Look below and pull out each line with the word "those".

>>>

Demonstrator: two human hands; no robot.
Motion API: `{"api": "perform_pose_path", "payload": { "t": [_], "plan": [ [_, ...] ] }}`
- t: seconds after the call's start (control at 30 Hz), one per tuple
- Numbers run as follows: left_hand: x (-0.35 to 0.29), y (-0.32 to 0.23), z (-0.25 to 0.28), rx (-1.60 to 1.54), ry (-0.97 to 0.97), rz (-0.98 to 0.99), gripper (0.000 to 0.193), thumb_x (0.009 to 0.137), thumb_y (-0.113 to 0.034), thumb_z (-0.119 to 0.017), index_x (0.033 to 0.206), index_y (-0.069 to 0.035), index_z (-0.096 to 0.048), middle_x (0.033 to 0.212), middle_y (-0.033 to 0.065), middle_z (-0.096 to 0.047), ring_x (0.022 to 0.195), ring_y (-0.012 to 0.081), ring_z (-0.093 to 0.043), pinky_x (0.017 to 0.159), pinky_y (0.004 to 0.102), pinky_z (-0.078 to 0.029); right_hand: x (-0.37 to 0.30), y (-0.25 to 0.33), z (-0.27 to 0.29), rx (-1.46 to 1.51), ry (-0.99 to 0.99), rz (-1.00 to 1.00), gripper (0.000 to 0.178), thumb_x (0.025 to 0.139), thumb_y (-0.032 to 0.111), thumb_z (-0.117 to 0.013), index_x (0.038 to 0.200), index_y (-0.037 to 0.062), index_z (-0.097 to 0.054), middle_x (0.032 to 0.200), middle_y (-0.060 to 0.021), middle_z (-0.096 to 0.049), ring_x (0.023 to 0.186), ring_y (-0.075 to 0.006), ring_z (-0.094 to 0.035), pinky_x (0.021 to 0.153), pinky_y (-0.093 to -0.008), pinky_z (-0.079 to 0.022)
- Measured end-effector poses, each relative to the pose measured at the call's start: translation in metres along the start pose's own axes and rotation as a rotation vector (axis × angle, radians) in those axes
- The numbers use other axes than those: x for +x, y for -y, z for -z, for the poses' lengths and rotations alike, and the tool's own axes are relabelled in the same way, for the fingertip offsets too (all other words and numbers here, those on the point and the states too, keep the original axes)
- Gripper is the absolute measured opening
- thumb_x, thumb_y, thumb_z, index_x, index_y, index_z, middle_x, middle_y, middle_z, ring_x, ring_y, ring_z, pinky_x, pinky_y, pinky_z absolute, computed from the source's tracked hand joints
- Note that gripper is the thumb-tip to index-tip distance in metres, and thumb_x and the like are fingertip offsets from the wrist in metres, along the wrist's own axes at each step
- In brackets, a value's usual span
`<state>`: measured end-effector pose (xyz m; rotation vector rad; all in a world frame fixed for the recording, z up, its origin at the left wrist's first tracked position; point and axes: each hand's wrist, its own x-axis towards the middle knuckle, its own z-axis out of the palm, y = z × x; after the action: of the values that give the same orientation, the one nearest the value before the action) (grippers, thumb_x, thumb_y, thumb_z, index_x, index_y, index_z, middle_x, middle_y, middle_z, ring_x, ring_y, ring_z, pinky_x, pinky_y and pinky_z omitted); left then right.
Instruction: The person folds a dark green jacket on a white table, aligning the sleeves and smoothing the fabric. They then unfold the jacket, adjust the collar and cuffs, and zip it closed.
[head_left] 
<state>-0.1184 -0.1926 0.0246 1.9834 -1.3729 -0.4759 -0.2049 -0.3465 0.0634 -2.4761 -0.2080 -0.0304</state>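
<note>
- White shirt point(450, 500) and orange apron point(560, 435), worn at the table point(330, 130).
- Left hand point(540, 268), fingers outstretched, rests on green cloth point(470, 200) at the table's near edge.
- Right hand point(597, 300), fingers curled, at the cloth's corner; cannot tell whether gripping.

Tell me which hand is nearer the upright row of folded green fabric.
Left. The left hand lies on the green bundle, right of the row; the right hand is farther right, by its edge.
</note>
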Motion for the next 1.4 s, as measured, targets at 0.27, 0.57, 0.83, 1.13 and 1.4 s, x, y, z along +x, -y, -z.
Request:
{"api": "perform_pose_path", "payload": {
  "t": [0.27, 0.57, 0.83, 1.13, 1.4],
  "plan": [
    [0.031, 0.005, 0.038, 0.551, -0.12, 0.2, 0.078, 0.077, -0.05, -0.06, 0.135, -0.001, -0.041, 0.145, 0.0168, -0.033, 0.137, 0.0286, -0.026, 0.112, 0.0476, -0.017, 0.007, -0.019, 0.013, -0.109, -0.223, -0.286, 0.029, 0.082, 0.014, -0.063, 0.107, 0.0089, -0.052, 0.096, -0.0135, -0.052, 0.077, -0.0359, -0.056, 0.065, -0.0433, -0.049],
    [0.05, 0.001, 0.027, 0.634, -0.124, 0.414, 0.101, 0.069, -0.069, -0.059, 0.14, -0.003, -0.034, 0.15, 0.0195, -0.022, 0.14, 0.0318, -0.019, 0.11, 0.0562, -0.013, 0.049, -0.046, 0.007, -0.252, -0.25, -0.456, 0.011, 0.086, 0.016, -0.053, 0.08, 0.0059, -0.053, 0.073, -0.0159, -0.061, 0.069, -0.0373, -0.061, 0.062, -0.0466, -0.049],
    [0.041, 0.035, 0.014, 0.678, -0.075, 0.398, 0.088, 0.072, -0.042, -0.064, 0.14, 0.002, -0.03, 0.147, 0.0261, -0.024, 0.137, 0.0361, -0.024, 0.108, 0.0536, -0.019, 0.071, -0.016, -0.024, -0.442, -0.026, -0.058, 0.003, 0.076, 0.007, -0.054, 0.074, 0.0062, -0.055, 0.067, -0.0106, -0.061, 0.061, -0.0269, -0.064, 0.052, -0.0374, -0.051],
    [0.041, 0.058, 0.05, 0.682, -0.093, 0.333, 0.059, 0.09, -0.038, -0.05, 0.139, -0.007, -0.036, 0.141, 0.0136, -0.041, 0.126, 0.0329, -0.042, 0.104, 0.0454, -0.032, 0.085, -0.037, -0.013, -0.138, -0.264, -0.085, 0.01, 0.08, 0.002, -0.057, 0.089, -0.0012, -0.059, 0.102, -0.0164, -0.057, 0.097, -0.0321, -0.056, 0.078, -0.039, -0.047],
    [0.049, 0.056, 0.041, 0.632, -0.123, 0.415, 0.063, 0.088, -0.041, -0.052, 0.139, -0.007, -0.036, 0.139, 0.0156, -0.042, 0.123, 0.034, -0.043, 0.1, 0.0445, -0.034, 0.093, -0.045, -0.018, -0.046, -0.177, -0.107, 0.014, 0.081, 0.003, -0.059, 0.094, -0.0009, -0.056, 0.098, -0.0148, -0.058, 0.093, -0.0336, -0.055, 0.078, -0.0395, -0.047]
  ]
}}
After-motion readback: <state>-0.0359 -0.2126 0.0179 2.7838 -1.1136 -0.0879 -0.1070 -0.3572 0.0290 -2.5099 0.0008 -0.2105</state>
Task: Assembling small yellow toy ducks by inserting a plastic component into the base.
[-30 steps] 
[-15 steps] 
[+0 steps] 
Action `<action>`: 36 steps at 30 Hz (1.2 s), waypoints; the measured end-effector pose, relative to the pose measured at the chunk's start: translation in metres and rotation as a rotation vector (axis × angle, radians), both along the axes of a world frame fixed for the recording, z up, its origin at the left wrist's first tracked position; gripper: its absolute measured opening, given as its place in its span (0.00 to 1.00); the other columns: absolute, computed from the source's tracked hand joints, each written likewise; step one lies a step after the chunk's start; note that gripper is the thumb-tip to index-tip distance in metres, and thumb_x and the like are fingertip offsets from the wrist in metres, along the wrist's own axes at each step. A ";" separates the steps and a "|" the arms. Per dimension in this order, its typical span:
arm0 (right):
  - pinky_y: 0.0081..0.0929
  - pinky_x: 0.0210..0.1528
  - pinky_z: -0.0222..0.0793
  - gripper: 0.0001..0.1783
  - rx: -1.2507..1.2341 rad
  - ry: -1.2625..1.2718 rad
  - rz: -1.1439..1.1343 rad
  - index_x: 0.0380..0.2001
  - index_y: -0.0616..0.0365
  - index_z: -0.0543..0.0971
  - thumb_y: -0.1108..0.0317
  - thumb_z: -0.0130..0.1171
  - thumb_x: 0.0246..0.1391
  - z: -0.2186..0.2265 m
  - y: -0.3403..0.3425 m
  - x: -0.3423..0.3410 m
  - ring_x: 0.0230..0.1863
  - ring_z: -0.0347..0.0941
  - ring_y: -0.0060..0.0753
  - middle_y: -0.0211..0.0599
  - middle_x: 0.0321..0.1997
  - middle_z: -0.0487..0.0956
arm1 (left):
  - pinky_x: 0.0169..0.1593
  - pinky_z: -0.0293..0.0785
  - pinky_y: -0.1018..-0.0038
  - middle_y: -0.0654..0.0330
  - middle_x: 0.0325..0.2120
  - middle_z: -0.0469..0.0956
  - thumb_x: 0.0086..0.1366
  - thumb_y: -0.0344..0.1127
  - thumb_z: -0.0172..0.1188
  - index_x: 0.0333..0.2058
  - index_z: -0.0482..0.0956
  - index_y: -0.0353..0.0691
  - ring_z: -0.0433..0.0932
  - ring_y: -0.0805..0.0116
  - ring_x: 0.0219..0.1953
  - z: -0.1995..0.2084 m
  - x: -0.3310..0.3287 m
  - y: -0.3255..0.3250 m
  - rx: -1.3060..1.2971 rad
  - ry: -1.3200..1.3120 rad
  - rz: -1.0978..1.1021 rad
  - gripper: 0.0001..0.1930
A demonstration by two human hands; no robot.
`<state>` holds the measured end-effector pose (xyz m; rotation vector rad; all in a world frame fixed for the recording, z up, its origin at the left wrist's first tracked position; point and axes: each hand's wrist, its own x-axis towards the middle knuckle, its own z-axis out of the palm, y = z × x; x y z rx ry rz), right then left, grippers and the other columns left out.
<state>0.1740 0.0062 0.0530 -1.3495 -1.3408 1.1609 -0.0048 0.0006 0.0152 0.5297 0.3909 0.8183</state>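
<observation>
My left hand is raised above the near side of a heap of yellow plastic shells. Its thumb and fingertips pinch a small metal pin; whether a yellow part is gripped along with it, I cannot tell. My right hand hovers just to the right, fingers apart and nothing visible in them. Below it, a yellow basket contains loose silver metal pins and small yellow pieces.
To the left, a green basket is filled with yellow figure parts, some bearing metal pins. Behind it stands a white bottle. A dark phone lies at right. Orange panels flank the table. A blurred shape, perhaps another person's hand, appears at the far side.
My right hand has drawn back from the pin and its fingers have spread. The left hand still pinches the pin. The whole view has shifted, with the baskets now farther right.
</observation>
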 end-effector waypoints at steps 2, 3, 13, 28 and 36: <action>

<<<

* RESULT OF THE TASK
- Measured end-effector poses, each relative to the pose measured at the call's start: translation in metres along the start pose's own axes and rotation as a rotation vector (axis × angle, radians) in those axes
- The numbers use other axes than those: x for +x, y for -y, z for -z, for the poses' lengths and rotations alike, and the tool's own axes are relabelled in the same way, for the fingertip offsets too (all other words and numbers here, those on the point and the states too, keep the original axes)

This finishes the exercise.